PROBLEM DETAILS:
Type out the records again, exactly as they are.

[Dataset entries]
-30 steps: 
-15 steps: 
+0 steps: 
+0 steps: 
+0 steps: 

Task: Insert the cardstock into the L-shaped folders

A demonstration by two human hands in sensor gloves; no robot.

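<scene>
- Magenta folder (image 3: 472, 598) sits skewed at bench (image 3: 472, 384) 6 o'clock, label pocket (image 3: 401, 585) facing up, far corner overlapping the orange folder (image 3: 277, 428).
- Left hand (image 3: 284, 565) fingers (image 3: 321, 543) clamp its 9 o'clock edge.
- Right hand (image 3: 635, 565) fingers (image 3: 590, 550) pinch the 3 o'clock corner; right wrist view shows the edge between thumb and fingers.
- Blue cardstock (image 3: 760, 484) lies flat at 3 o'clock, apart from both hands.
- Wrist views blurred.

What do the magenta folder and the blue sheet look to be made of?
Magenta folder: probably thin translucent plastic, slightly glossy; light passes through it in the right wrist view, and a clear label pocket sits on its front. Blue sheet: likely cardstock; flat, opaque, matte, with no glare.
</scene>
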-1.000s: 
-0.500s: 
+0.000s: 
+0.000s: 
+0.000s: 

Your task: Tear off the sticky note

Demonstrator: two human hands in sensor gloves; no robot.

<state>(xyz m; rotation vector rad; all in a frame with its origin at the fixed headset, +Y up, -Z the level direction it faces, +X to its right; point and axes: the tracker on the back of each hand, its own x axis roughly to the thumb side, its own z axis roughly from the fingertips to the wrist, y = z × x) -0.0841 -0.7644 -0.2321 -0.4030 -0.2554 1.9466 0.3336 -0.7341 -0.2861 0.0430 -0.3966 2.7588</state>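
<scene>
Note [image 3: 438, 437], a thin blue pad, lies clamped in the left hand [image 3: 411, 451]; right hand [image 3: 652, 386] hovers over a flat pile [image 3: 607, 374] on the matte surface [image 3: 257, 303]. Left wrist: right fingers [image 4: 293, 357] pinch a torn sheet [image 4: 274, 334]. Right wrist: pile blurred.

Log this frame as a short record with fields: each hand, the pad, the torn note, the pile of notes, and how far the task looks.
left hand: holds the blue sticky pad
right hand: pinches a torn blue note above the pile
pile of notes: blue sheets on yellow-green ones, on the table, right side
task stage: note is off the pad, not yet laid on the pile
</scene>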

EXPECTED OUTPUT:
-30 steps: 
-15 steps: 
+0 steps: 
+0 steps: 
+0 steps: 

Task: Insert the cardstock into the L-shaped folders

A demonstration by two human hands in sensor gloves; no robot.

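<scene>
- Magenta folder (image 3: 472, 598) sits skewed at bench (image 3: 472, 384) 6 o'clock, label pocket (image 3: 401, 585) facing up, far corner overlapping the orange folder (image 3: 277, 428).
- Left hand (image 3: 284, 565) fingers (image 3: 321, 543) clamp its 9 o'clock edge.
- Right hand (image 3: 635, 565) fingers (image 3: 590, 550) pinch the 3 o'clock corner; right wrist view shows the edge between thumb and fingers.
- Blue cardstock (image 3: 760, 484) lies flat at 3 o'clock, apart from both hands.
- Wrist views blurred.

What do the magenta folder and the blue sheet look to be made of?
Magenta folder: probably thin translucent plastic, slightly glossy; light passes through it in the right wrist view, and a clear label pocket sits on its front. Blue sheet: likely cardstock; flat, opaque, matte, with no glare.
</scene>
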-1.000s: 
-0.500s: 
+0.000s: 
+0.000s: 
+0.000s: 

Your task: Tear off the sticky note

Demonstrator: two human hands in sensor gloves; no robot.

<state>(xyz m; rotation vector rad; all in a frame with its origin at the fixed headset, +Y up, -Z the level direction it faces, +X to its right; point and axes: the tracker on the back of each hand, its own x axis roughly to the thumb side, its own z axis roughly from the fingertips to the wrist, y = z × x) -0.0841 -0.7644 -0.2321 -0.4030 -0.2554 1.9466 0.3336 -0.7341 -0.2861 0.0430 -0.3966 2.7588</state>
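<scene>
Note [image 3: 438, 437], a thin blue pad, lies clamped in the left hand [image 3: 411, 451]; right hand [image 3: 652, 386] hovers over a flat pile [image 3: 607, 374] on the matte surface [image 3: 257, 303]. Left wrist: right fingers [image 4: 293, 357] pinch a torn sheet [image 4: 274, 334]. Right wrist: pile blurred.

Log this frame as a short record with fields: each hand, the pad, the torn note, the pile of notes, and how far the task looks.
left hand: holds the blue sticky pad
right hand: pinches a torn blue note above the pile
pile of notes: blue sheets on yellow-green ones, on the table, right side
task stage: note is off the pad, not yet laid on the pile
</scene>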

With that, the answer is done.